### EXERCISE DETAILS
Return, with both end lines included, exactly what the data below holds from the line with "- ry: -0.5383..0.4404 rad" through the line with "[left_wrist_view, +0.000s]", though not the pictures.

### RECORDED INFORMATION
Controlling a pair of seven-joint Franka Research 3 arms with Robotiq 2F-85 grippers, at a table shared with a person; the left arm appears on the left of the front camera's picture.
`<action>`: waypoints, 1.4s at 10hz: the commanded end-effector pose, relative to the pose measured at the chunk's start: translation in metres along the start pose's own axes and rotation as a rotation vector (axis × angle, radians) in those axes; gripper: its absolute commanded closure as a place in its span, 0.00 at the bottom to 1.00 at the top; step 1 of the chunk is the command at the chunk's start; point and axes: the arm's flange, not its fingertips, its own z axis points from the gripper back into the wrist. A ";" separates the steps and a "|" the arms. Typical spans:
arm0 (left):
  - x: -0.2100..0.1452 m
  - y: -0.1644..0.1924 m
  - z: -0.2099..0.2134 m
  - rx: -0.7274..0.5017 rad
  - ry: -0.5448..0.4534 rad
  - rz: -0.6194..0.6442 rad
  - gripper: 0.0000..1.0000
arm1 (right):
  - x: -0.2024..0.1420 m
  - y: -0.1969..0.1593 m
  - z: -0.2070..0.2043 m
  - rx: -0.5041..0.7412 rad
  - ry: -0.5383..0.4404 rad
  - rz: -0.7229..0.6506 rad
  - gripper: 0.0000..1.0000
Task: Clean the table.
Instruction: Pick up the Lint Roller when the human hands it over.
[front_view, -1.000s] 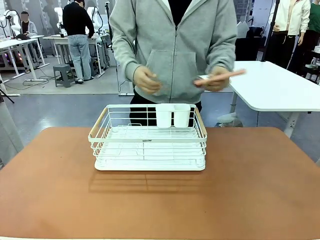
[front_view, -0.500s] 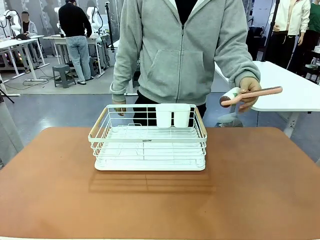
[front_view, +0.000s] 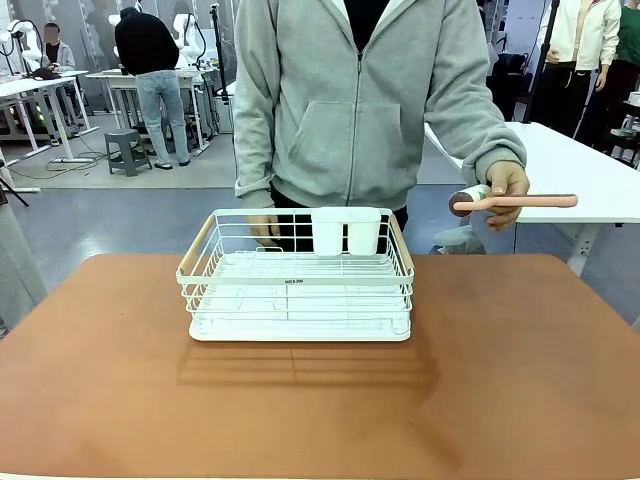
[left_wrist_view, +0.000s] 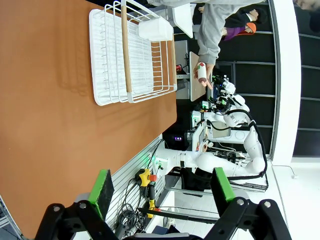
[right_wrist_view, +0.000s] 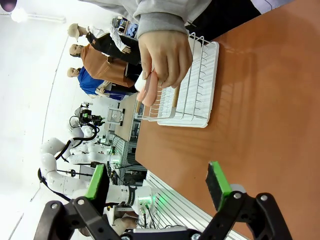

### EXERCISE RESPONSE
  - ry: -0.5383..0.4404 rad
  - rz: -0.7229..0.6506 rad
  - gripper: 0.0000..1.0000
Task: Clean the table.
Instruction: Pick up the Lint Roller when the human hands it over.
[front_view, -1.000s] 
[front_view, -0.500s] 
[front_view, +0.000s] 
[left_wrist_view, +0.000s] 

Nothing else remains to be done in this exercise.